| PROVIDED MATERIAL |
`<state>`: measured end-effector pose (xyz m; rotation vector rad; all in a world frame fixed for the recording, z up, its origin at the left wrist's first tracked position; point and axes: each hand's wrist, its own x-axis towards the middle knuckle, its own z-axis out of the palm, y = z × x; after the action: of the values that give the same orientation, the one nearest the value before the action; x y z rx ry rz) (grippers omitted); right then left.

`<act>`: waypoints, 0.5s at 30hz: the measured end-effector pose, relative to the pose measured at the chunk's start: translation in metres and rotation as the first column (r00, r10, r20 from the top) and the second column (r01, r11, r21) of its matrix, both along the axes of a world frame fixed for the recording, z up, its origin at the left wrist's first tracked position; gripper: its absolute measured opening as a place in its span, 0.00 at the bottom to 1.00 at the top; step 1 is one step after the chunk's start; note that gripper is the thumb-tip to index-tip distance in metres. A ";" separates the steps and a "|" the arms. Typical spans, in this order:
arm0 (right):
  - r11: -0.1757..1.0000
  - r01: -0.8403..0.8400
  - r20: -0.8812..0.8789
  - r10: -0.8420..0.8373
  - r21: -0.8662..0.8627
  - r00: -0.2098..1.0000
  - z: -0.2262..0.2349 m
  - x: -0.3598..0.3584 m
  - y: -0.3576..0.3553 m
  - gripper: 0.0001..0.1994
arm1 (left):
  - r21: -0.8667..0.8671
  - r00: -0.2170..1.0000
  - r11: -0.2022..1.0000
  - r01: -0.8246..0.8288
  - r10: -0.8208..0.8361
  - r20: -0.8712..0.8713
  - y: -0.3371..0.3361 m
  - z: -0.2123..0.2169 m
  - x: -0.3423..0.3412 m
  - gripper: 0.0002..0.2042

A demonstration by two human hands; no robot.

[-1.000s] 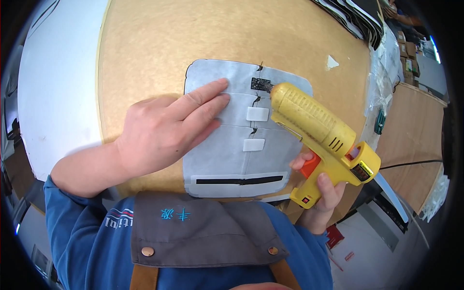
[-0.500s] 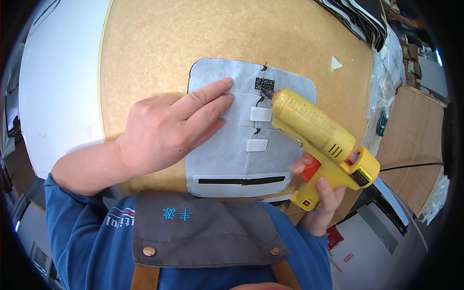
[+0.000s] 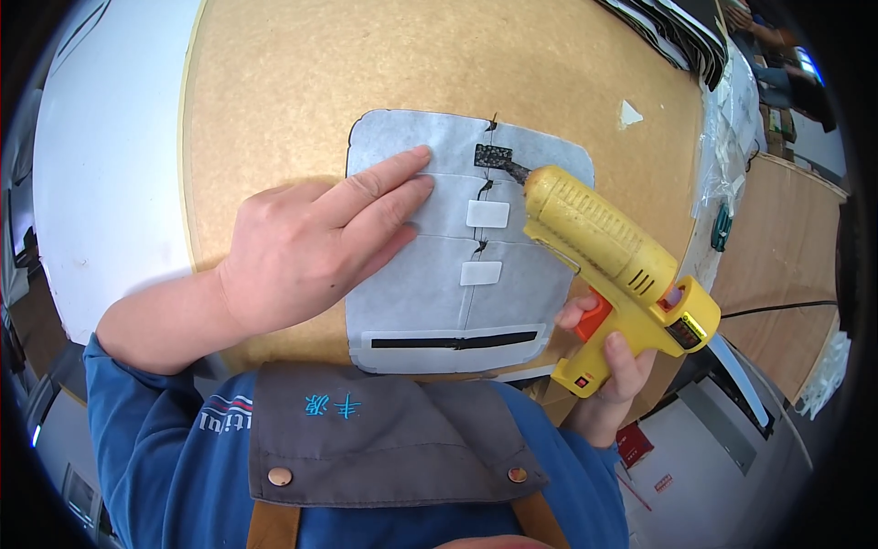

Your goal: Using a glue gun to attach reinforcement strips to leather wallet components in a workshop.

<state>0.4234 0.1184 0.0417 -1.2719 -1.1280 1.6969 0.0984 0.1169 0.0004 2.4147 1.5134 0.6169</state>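
A light grey fabric panel (image 3: 393, 316) with rounded corners lies flat in front of me. My left hand (image 3: 306, 242) rests on its left part, palm down with fingers stretched out. In my right hand (image 3: 624, 371) is a yellow glue gun (image 3: 604, 240), gripped by its handle with a finger at the orange trigger. Its dark nozzle meets the right edge of a small black patch (image 3: 489, 156) with a glossy, speckled surface. Below that patch sit two white rectangular pieces, an upper one (image 3: 487, 214) and a lower one (image 3: 481, 273). A black strip (image 3: 455, 340) crosses the panel's near end.
The panel lies on a tan board (image 3: 274, 101); a white surface (image 3: 110, 137) adjoins it at left. Dark layered sheets (image 3: 672, 37) are stacked at the far right. A white scrap (image 3: 629, 114) and a black cable (image 3: 777, 308) are on the right. Another person shows at the upper right edge.
The glue gun's nozzle has shifted from the lower middle of the black patch to its right edge. My left hand keeps its place on the panel.
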 end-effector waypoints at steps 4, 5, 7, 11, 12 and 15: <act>0.999 0.001 -0.004 -0.001 -0.048 1.000 0.006 -0.014 0.002 0.29 | -0.006 1.000 1.000 0.002 -0.002 0.000 0.000 0.000 0.000 0.20; 0.998 0.015 -0.026 -0.016 -0.058 1.000 0.006 -0.018 0.004 0.29 | -0.007 1.000 1.000 0.000 0.000 -0.002 0.000 0.001 0.000 0.20; 0.998 0.000 -0.024 -0.001 -0.057 1.000 0.004 -0.018 0.007 0.29 | -0.002 1.000 1.000 0.001 -0.001 0.003 0.000 0.002 0.000 0.20; 0.999 -0.033 -0.023 0.032 -0.009 0.999 0.000 -0.016 0.010 0.28 | 0.006 1.000 1.000 0.003 -0.004 0.012 0.000 0.001 -0.001 0.20; 0.999 -0.032 -0.021 0.032 -0.009 0.999 0.000 -0.016 0.009 0.28 | 0.007 1.000 1.000 0.004 -0.004 0.011 0.000 0.000 -0.001 0.20; 0.998 0.057 0.127 -0.062 0.039 0.990 -0.001 -0.013 0.007 0.29 | 0.007 1.000 1.000 0.003 -0.003 0.010 0.000 0.000 -0.001 0.19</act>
<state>0.4102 0.1257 0.0405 -1.3953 -1.1768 1.5641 0.0979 0.1168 0.0007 2.4151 1.5056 0.6336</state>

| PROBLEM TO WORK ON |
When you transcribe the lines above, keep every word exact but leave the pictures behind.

| OUTPUT OF THE EXERCISE |
`<state>`: measured end-effector pose (xyz m; rotation vector rad; all in a world frame fixed for the recording, z up, its origin at the left wrist's first tracked position; point and axes: each hand's wrist, its own x-axis towards the middle knuckle, its own z-axis out of the palm, y = z × x; after the action: of the values that give the same orientation, the one nearest the value before the action; x y z rx ry rz) (grippers omitted); right then left.

`<act>`: waypoints, 0.5s at 30hz: the measured end-effector pose, relative to the pose measured at the chunk's start: translation in metres and rotation as the first column (r00, r10, r20 from the top) and the second column (r01, r11, r21) of its matrix, both along the axes of a world frame fixed for the recording, z up, its origin at the left wrist's first tracked position; gripper: its absolute measured opening as a place in its span, 0.00 at the bottom to 1.00 at the top; step 1 is one step after the chunk's start; note that gripper is the thumb-tip to index-tip distance in metres. A ";" separates the steps and a "|" the arms. Typical spans, in this order:
arm0 (right):
  - r11: -0.1757..1.0000
  - r01: -0.8403..0.8400
  - r20: -0.8812..0.8789
  - r10: -0.8420..0.8373
  - r21: -0.8662..0.8627
  - r00: -0.2098..1.0000
  - z: -0.2262..0.2349 m
  - x: -0.3598..0.3584 m
  - y: -0.3576..0.3553 m
  - gripper: 0.0001..0.1994
arm1 (left):
  - r21: -0.8667..0.8671
  - r00: -0.2170..1.0000
  - r11: -0.2022..1.0000
  - r01: -0.8246..0.8288
  - r10: -0.8208..0.8361
  - r20: -0.8712..0.8713
  - y: -0.3371..0.3361 m
  - z: -0.2123..0.2169 m
  - x: -0.3423..0.3412 m
  - gripper: 0.0002..0.2042

A demonstration by two human hands; no robot.

[-1.000s] 
[-0.500s] 
[+0.000s] 

Your goal: Using a glue gun to attach reinforcement strips to leather wallet components in a workshop.

<state>0.4234 0.1184 0.0417 -1.2719 -1.1280 1.6969 0.0984 0.1169 0.0004 2.4147 1.5134 0.6169</state>
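A light grey fabric panel (image 3: 393, 316) with rounded corners lies flat in front of me. My left hand (image 3: 306, 242) rests on its left part, palm down with fingers stretched out. In my right hand (image 3: 624, 371) is a yellow glue gun (image 3: 604, 240), gripped by its handle with a finger at the orange trigger. Its dark nozzle meets the right edge of a small black patch (image 3: 489, 156) with a glossy, speckled surface. Below that patch sit two white rectangular pieces, an upper one (image 3: 487, 214) and a lower one (image 3: 481, 273). A black strip (image 3: 455, 340) crosses the panel's near end.
The panel lies on a tan board (image 3: 274, 101); a white surface (image 3: 110, 137) adjoins it at left. Dark layered sheets (image 3: 672, 37) are stacked at the far right. A white scrap (image 3: 629, 114) and a black cable (image 3: 777, 308) are on the right. Another person shows at the upper right edge.
The glue gun's nozzle has shifted from the lower middle of the black patch to its right edge. My left hand keeps its place on the panel.
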 end-effector waypoints at steps 4, 5, 7, 11, 12 and 15: <act>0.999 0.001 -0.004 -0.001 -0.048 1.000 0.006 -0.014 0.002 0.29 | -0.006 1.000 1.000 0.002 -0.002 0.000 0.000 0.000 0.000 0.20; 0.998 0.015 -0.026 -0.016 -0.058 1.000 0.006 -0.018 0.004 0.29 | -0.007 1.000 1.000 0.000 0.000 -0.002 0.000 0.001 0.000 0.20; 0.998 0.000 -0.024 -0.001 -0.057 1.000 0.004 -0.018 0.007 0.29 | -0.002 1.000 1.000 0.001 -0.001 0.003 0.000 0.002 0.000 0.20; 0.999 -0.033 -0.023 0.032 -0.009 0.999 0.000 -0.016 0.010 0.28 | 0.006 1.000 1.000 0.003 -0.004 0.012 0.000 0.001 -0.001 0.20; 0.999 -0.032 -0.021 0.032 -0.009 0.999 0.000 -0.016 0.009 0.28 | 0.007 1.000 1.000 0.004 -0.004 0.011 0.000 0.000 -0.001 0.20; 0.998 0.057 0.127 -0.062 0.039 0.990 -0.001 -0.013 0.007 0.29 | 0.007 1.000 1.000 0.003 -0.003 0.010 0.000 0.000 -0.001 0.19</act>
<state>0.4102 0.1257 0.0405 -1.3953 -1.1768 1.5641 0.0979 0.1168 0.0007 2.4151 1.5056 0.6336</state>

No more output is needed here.